Lo anterior supone, destacadamente, cerrar
la brecha regional, principalmente, entre el medio rural y el urbano, y entre las
entidades del sureste y el norte. Esta brecha ha sido resultado de procesos
históricos de muchos años que se ha acentuado debido a la integración de México
a la economía estadounidense.
Superar esa brecha supone un conjunto
de políticas públicas relacionadas con la inversión en infraestructura social y
productiva, la atención al campo y a sus trabajadores; mejorar las
oportunidades de educación y capacitación para los jóvenes; y proteger a las
mujeres trabajadoras. Implica, asimismo, reducir la dependencia del modelo exportador
de manufacturas hacia Estados Unidos y construir una economía más sustentable en
el consumo interno y en cadenas de valor más complejas y diversificadas.

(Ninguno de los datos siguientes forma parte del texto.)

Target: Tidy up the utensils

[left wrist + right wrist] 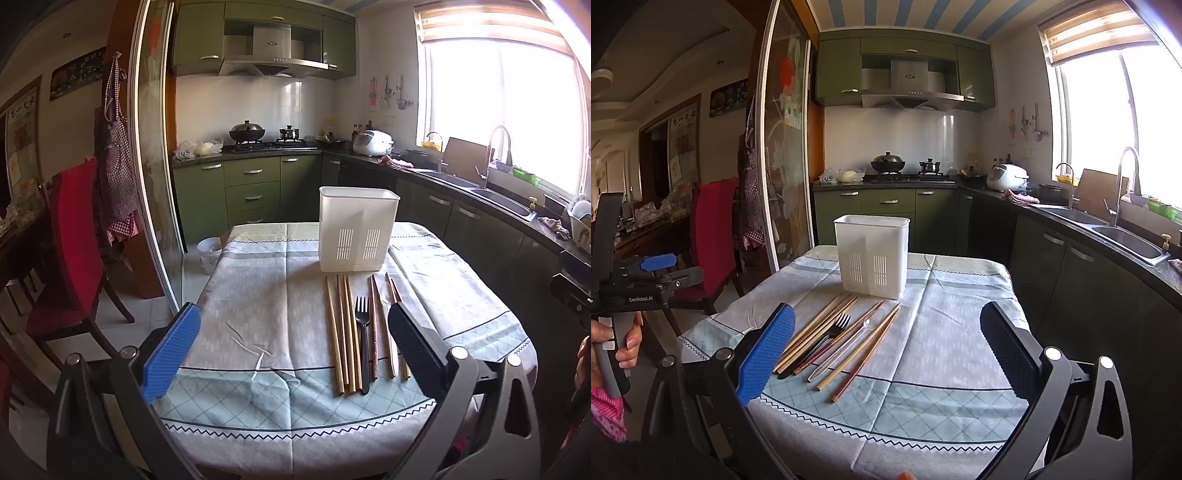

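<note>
A white slotted utensil holder (357, 229) (871, 254) stands upright near the far side of the table. In front of it lie several wooden chopsticks (341, 332) (816, 328), a black plastic fork (363, 332) (827, 336) and a clear spoon (387, 306) (849, 343), side by side on the cloth. My left gripper (295, 350) is open and empty, above the near part of the table, with its right finger beside the utensils. My right gripper (886, 354) is open and empty, to the right of the utensils.
The table has a grey and green tablecloth (258, 295) (942, 332). A red chair (74, 251) (713, 236) and a glass sliding door (155, 147) are to the left. Green cabinets and a counter with a sink (498, 199) (1126, 240) run along the right.
</note>
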Demonstrator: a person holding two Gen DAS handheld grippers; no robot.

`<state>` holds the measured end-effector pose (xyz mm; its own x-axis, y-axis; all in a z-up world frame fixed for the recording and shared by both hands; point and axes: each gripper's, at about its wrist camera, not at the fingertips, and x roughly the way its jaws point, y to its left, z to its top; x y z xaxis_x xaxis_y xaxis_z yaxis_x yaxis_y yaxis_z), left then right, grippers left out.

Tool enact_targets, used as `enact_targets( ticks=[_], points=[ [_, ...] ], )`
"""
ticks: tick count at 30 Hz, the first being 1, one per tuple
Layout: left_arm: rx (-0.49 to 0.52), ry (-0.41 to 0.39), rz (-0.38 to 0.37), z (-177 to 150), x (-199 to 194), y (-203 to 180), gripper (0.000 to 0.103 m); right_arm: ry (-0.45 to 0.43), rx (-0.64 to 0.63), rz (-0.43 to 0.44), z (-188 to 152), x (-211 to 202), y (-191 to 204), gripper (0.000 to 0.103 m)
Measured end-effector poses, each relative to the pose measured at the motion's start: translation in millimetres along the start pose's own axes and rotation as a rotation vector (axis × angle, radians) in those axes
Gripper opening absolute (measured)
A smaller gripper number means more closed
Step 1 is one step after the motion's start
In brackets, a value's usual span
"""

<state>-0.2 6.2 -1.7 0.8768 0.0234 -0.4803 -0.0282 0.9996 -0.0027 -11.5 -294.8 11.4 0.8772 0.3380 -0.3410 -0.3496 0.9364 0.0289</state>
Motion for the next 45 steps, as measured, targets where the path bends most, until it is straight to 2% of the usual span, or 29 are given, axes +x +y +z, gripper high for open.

Los brazos y manos de los mexicanos y
mexicanas que producen lo que consumimos y permiten exportar mercancías no
pueden estar divididos entre una mayoría que labora en la informalidad o por
cuenta propia, y otra, minoritaria, que labora en mejores condiciones. Todos
merecen un futuro más promisorio, pero la posibilidad de esa mejoría depende en
buena medida de que los más vulnerables superen esas condiciones críticas.